___ Data for this task ___
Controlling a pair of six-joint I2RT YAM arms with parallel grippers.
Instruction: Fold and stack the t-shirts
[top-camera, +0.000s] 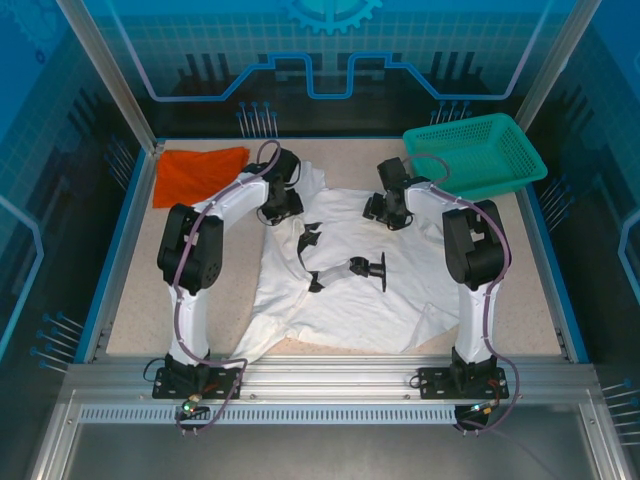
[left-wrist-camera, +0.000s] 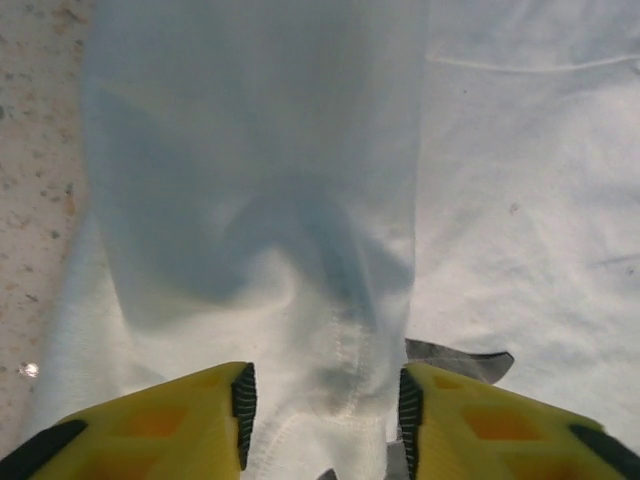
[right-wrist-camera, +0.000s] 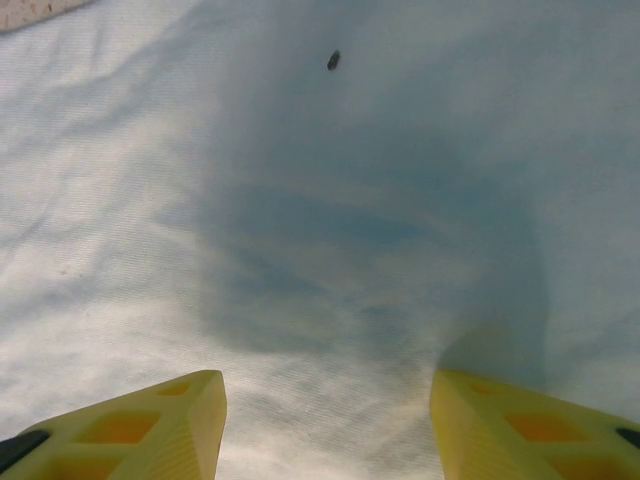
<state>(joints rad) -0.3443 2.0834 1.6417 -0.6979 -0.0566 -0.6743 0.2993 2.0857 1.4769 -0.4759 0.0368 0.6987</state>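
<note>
The orange shirt (top-camera: 198, 172) lies flat in the far left corner. Beside it, the left gripper (left-wrist-camera: 322, 405) straddles a fold of the white shirt (top-camera: 340, 300), which sprawls across the middle of the table (top-camera: 130, 290); whether it pinches, I cannot tell. The right gripper (right-wrist-camera: 328, 425) stands spread over flat white cloth, near the basket (top-camera: 478, 152).
</note>
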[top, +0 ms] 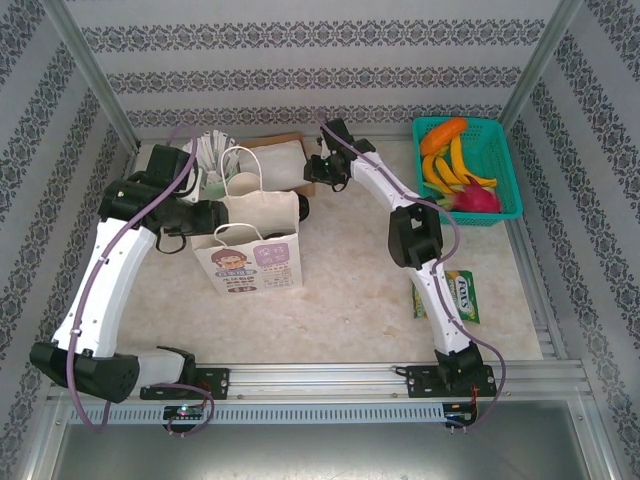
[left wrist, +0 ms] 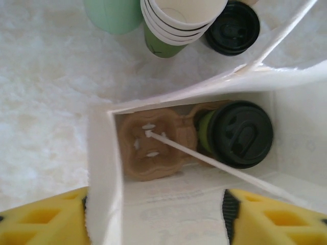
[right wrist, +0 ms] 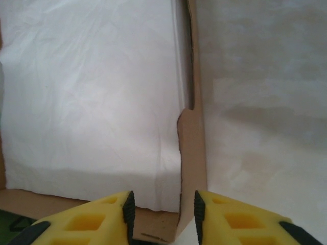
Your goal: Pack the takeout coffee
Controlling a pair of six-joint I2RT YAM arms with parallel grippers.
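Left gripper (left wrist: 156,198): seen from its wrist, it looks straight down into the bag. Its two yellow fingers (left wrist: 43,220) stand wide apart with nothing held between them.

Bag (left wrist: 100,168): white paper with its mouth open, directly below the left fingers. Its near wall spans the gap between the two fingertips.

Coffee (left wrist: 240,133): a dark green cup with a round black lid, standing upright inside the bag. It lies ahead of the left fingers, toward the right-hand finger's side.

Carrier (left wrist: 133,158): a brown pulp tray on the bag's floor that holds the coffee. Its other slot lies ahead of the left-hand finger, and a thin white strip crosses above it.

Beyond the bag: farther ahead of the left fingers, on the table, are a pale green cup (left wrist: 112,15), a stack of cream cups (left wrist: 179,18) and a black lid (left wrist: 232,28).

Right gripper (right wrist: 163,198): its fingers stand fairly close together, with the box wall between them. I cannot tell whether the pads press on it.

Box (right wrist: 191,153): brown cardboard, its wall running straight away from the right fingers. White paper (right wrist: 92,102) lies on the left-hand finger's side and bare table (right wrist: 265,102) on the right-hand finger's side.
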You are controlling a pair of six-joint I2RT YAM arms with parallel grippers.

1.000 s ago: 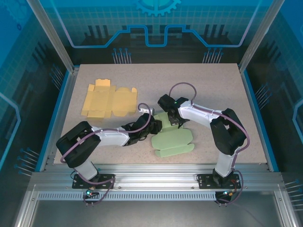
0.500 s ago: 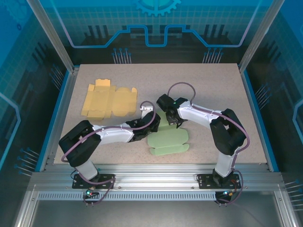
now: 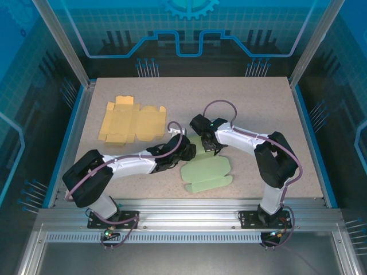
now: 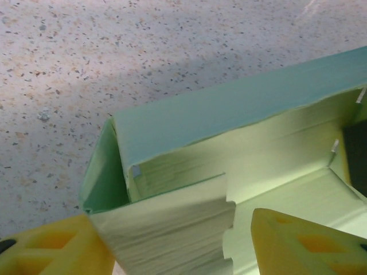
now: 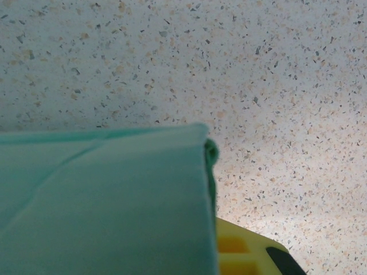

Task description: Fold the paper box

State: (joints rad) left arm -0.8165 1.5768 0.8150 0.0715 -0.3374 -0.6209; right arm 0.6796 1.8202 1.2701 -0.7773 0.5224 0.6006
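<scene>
Box of green paper [image 3: 206, 175] is found midway along the counter's [image 3: 258, 103] near edge. Its far rim is clamped by the closed right jaws, and one flap is framed loosely by the parted left jaws.

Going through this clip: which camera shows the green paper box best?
Top external. There the green box lies part-folded on the table with nearly its whole outline visible. Left wrist gives a close look at its pale inner flaps and one corner; right wrist catches one outer panel and its edge.
</scene>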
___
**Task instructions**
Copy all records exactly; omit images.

**Solution to the exercise**
Controlling a pair of six-joint I2RT YAM arms with parallel grippers.
Instruction: Fold and stack the t-shirts
[top-camera, +0.000s] 
[left-wrist-camera, +0.000s] 
[right-wrist-camera, +0.000s] 
<state>(joints rad) -0.3443 2.0834 1.6417 -0.6979 -0.0566 -0.6743 0.2993 2.0857 1.4769 -0.4759 0.0368 0.6987</state>
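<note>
The orange shirt (top-camera: 198, 172) lies flat in the far left corner. Beside it, the left gripper (left-wrist-camera: 322, 405) straddles a fold of the white shirt (top-camera: 340, 300), which sprawls across the middle of the table (top-camera: 130, 290); whether it pinches, I cannot tell. The right gripper (right-wrist-camera: 328, 425) stands spread over flat white cloth, near the basket (top-camera: 478, 152).
</note>
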[top, +0 ms] 
[left wrist, +0 ms] 
[right wrist, +0 ms] 
Your goal: Pack the takeout coffee
Controlling a pair of six-joint I2RT YAM arms with parallel grippers.
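Left gripper (left wrist: 156,198): seen from its wrist, it looks straight down into the bag. Its two yellow fingers (left wrist: 43,220) stand wide apart with nothing held between them.

Bag (left wrist: 100,168): white paper with its mouth open, directly below the left fingers. Its near wall spans the gap between the two fingertips.

Coffee (left wrist: 240,133): a dark green cup with a round black lid, standing upright inside the bag. It lies ahead of the left fingers, toward the right-hand finger's side.

Carrier (left wrist: 133,158): a brown pulp tray on the bag's floor that holds the coffee. Its other slot lies ahead of the left-hand finger, and a thin white strip crosses above it.

Beyond the bag: farther ahead of the left fingers, on the table, are a pale green cup (left wrist: 112,15), a stack of cream cups (left wrist: 179,18) and a black lid (left wrist: 232,28).

Right gripper (right wrist: 163,198): its fingers stand fairly close together, with the box wall between them. I cannot tell whether the pads press on it.

Box (right wrist: 191,153): brown cardboard, its wall running straight away from the right fingers. White paper (right wrist: 92,102) lies on the left-hand finger's side and bare table (right wrist: 265,102) on the right-hand finger's side.
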You are controlling a pair of six-joint I2RT YAM arms with parallel grippers.

1.000 s ago: 
0.500 s ago: 
now: 
now: 
now: 

Task description: Fold the paper box

State: (joints rad) left arm -0.8165 1.5768 0.8150 0.0715 -0.3374 -0.6209; right arm 0.6796 1.8202 1.2701 -0.7773 0.5224 0.6006
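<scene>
Box of green paper [image 3: 206, 175] is found midway along the counter's [image 3: 258, 103] near edge. Its far rim is clamped by the closed right jaws, and one flap is framed loosely by the parted left jaws.

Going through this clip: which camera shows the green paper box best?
Top external. There the green box lies part-folded on the table with nearly its whole outline visible. Left wrist gives a close look at its pale inner flaps and one corner; right wrist catches one outer panel and its edge.
</scene>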

Nothing else remains in this exercise.